Pertanyaan saya sederhana, sebagai seorang guru, sudahkah memiliki kompetensi yang masuk kategori “hebat” itu? Menjawab pertanyaan ini juga cukup sederhana. Coba kita cermati, seberapa antusias siswa-siswi mengikuti mata pelajaran yang diampu? Atau cermati, seberapa senang siswa berlama-lama mendengar dan menyimak “ceramah-ceramah” di dalam kelas? Dua pertanyaan argumentasi ini setidaknya bisa menjawab kompetensi diri sebagai seorang pengajar dan pendidik di hati siswa.
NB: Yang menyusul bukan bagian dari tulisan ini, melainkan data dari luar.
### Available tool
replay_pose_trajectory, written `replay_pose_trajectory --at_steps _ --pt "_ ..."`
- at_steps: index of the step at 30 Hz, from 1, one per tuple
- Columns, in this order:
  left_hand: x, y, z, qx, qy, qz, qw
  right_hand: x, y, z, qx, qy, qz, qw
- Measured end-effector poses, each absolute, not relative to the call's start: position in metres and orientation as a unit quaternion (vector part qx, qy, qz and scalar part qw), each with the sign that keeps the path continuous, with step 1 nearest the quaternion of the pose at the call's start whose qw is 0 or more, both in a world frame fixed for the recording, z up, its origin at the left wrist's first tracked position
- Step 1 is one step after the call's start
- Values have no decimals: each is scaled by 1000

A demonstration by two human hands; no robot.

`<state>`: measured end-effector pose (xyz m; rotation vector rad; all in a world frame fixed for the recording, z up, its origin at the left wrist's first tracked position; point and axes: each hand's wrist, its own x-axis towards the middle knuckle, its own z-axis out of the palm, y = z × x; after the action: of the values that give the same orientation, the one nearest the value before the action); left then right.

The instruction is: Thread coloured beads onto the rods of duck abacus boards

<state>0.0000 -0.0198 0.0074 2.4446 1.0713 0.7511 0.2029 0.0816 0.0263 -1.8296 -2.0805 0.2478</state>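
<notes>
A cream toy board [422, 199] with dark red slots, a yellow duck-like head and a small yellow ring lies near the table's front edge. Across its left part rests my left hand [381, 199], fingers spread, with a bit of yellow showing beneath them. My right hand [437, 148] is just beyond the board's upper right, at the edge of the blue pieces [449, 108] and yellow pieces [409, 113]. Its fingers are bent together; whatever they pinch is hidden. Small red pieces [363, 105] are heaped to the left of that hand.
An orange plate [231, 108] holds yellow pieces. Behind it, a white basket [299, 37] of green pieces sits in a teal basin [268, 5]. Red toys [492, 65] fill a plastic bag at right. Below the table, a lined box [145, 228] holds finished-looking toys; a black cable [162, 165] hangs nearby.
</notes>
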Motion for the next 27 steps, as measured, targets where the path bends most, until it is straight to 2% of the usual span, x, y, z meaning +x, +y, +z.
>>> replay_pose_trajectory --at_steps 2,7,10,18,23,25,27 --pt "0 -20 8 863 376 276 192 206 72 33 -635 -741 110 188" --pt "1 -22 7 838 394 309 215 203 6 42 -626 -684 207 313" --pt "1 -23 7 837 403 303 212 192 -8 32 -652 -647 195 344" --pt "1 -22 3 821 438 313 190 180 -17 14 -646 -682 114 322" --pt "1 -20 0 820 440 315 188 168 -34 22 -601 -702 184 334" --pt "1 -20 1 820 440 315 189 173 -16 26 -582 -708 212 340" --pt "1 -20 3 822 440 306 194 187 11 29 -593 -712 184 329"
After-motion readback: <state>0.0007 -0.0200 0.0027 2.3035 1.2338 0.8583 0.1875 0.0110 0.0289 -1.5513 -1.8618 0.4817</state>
Kesalahan fatal seorang guru bertumpu pada “pemaksaan” kepada siswa untuk bisa menjadi unggul namun tidak dibarengi dengan motivasi dan keteladanan yang nyata dari sosok pribadi sang guru. Nah, sebut saja pribahasa klasik “Guru kencing berdiri, murid kencing berlari”. Ini bukan soal kencing mengencingi. Guru itu teladan. Guru itu orang tua. Contoh nyata bagi siswa. Prestasi siswa itu lahir karena prestasi sang guru. Nah, kalau gurunya tidak hebat, bagaimana siswanya bisa hebat?
Gagasan sentral tulisan ini sesungguhnya ingin menyuguhkan secuil ide bagaimana menjadi guru yang hebat. Hebat, yang dalam Kamus Bahasa Indonesia (KBBI) berarti terlampau, amat sangat (dahsyat, ramai, kuat, seru, bagus, menakutkan, dan sebagainya). Namun, karena kita bicara tentang guru yang hebat, maka sejumlah defenisi itu perlu kita sinkronkan dengan “kehebatan” sosok guru. Maka mewujudlah satu eksposisi tentang pengertian bahwa guru yang hebat adalah guru yang memiliki kompetensi (sesuai bidangnya) yang dapat memberdayakan para pelajar yang dididik dan diajarinya. 

Kompetensi sendiri bermakna global. Tanpa memilah-milih kompetensi seperti apa yang dimaksud, kompetensi seorang guru bertalian dengan kompetensi intelektual (dengan berbagai bidangnya), emosional, dan spiritual. Ketiga hal ini penting mengingat kompetensi intelektual sendiri telah nyata tidak banyak melahirkan pelajar yang bermoral. Berpretasi akademik di sekolah belum tentu berprestasi secara sosial di masyarakat.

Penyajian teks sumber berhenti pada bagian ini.